Öpülesi Eller Tutulmayı Bekliyor
"Kaldırımda oturur vaziyette el etti ihtiyar.
İki büklüm beli, elinde asası.
Yüzünde derin çizgiler.
Durup, arabaya aldım.
-Nereye gidiyorsun dede?
-Az ilerdeki kurban kesilen yere bırakır mısın oğlum? ( kapalı semt pazarı)
- Ne yapacaksın orda dede?
- Belki biraz et verirler.
- Evin nerede?
- Zafer mahallesinde.
- E nasıl gideceksin uzak oralar.
- Biraz et bulalımda Allah kerim.
Kısa yol boyunca bi kamyon dua etti.
Dedeyi bıraktıktan sonra aklıma takıldı. Gideceğim yerdeki işimi alel acele halledip pazara geri döndüm.
Ethem dede pazarın sütunlarından birinin dibine koyduğu çuvala bir poşet koyup, boş başka bir poşetle elinde asa ağır aksak tekrar pazarı turluyor.
Öbek öbek insanlar karınca misali etleri kesip biçip tasnif ediyor. İyiler çil çil leğenlerde. Kemikliler ayrı bir yere yığılmış. Kantarlar ortada belli ki işler sona yaklaşmış. Birazdan ne var ne yok paylaşılacak.
Yanına yaklaştığı yerlerde kaçamak bir göz teması kuruyor Ethem dede
Bu çok kısa tedirgin " bana verecek bir şeyiniz var mı? " sorusu.
Bu göz temasına çok yerde karşılık alamayıp ürkek adımlarla çekilip bir diğerine gidiyor.
Bu naif sorunun cevabı hiç o çil çil etler olmadı kaç yere gittiyse.
Kimi göz ucuyla iç yağları işaret etti, bonkör olan bir ikisi bol kemikli birkaç parçayı.
Eliyle lütfedip veren olmadı.
En son yerde herkesten uzak sahipsiz olduğu belli olan bir işkembeyi cebinden çıkardığı çakı ile kabaca temizleyip poşete koydu.
Ben yarım saate yakın onu fark ettirmeden izledim.
Serde işgüzarlık var.
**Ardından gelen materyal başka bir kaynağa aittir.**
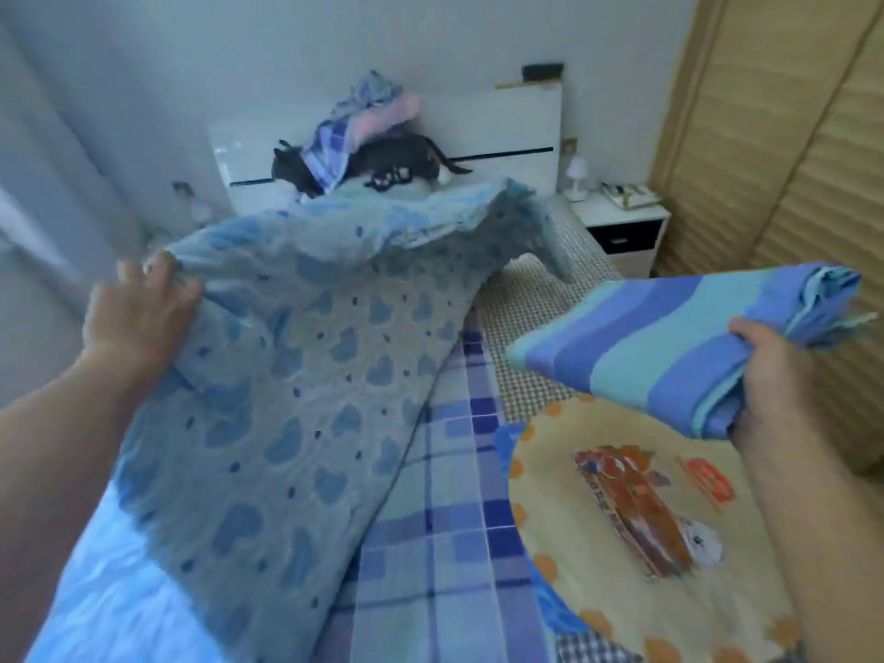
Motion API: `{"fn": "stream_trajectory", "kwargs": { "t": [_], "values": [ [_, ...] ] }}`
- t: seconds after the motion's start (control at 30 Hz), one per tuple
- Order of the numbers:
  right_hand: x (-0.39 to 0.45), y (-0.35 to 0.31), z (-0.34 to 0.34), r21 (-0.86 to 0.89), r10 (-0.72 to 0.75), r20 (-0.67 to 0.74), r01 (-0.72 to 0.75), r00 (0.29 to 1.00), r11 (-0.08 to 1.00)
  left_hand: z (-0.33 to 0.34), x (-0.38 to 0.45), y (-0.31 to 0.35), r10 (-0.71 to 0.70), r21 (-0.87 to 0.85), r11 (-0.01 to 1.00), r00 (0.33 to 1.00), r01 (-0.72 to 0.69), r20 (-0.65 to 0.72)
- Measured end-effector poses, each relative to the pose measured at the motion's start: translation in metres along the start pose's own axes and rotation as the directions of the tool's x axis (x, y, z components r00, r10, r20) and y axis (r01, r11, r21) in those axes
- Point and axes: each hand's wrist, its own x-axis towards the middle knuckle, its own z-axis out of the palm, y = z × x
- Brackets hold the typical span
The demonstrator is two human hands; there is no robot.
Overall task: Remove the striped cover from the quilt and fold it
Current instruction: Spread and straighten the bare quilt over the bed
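Two hands work over the bed, whose checked mattress top shows bare toward the far right, with a blue plaid sheet down the middle and a yellow cartoon-print blanket at the near right. Largest of the loose things is the quilt, pale blue with darker heart shapes, lifted off the bed on the left so that it hangs in a long slope from its raised far edge down toward the camera. Next in size is the striped cover, banded in blue and teal, already off the quilt and gathered into a thick folded bundle held in the air above the right side of the bed, well apart from the quilt. The left hand grips the quilt's upper left edge, fingers curled over the cloth. The right hand clutches the cover's near right end, thumb on top. Against the headboard lies a heap of bedding over something dark that is too blurred to name. By my reading the removal is done and the folding is all but finished; the next move calls for setting the bundle down flat and square, and for letting the quilt drop back without dragging it over the cover.
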Motion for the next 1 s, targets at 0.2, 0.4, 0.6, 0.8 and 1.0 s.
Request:
{"fn": "stream_trajectory", "kwargs": {
  "t": [0.2,0.4,0.6,0.8,1.0],
  "values": [
    [0.027,0.03,0.006,0.072,0.009,-0.01,-0.008,1.0,0.997,0.047,-0.1,0.067,0.011,-0.188,0.98,0.927,0.065,0.374],
    [0.045,0.146,-0.132,-0.274,0.412,-0.321,-0.5,0.853,0.822,0.092,-0.149,0.127,0.044,-0.321,0.936,0.858,0.144,0.512],
    [-0.005,0.23,-0.19,-0.653,0.8,-0.299,-0.722,0.521,0.226,0.096,-0.168,0.186,0.035,-0.49,0.809,0.806,0.324,0.591],
    [-0.059,0.245,-0.008,-0.79,0.861,0.044,-0.51,0.507,0.34,0.066,-0.133,0.167,0.06,-0.738,0.585,0.89,0.336,0.453],
    [-0.156,0.235,0.152,-0.64,0.84,0.419,-0.545,0.344,0.542,0.039,-0.155,0.057,0.106,-0.952,0.246,0.971,0.185,0.216]
  ]
}}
Bir iki yere " Şu amca yardıma bakınıyor galiba" dedim.
Pek kimse oralı olmadı.
Sana ne? Senin menfaatin ne türünden bakışlar attılar sadece.
Birkaç kare de fotoğraf çektim.
Bunun dışında hiç müdahil olmadım.
Onun ve çevresindekilerin yaşadığı sessiz diyaloğu, olup bitenleri bir mimik bile kaçırmadan
gözlemeye çalıştım.
Epey sonra, dolaşmaktan yorgun olarak güz güneşine nazır bir kaldırıma oturunca yanına gidip oturdum.
- ne yaptın dede?
Beni tanıdı . Tekrar gördüğüne mi sevindi, haline mi hüzünlendi bilmem ağlamaya başladı !
- Çok şükür toparladık bir şeyler. Dedi.
- hadi o zaman seni evine bırakayım dedim.
Yol boyu bir tır daha dua etti.
Hikayenin ana fikri ben ne iyi bir insanım değil. Nefsimiz işin içine bulaşık ettiyse affola.
Bu yaşadığımı paylaşıp paylaşmama konusunda çok tereddüt ettim.
Ana fikir şu ki bu bayram biz bol et yiyelim diye emredilmemiş. Kurban kesme imkanı bulanların büyük bir kısmı zaten normal zamanda da evine et alıp götürme imkanına sahip.
O dedeye parça kalıntı etleri göz ucuyla işaret edenlerin boğazından kendilerine ayırdıkları löp etler nasıl geçecek bilmiyorum.
İbadet şuuruyla kurbanlarını kesenler nizami olarak emredildiği gibi üçe tasnif edecekler mi?
Hassas Dijital tartı ile etleri aralarında paylaşanlar aynı hassasiyetle ondan ihtiyaç sahiplerinin hakkını ayırmalı değil mi?
Bu bayram çevremizdeki Ethem amcalara dikkat edelim.
Kıymetli okurlarım, bu yazı Murat Yürekli’nin sosyal medya hesabından olduğu gibi alıntıdır. Yazı bir önceki cümleyle sonlanıyor. Bende bir cümle ekleyerek bitirmek istedim: bayram huzurunda iki ömür için hem bayramda hem de (belki de daha önemlisi) bayram sonrasında tüm yoksullara, yaşlılara dikkat edelim. Ver elini Çambaşı, ver elini Perşembe, ver elini bilmem neresi yaparken elini tutmamızı bekleyenleri lütfen unutmayalım..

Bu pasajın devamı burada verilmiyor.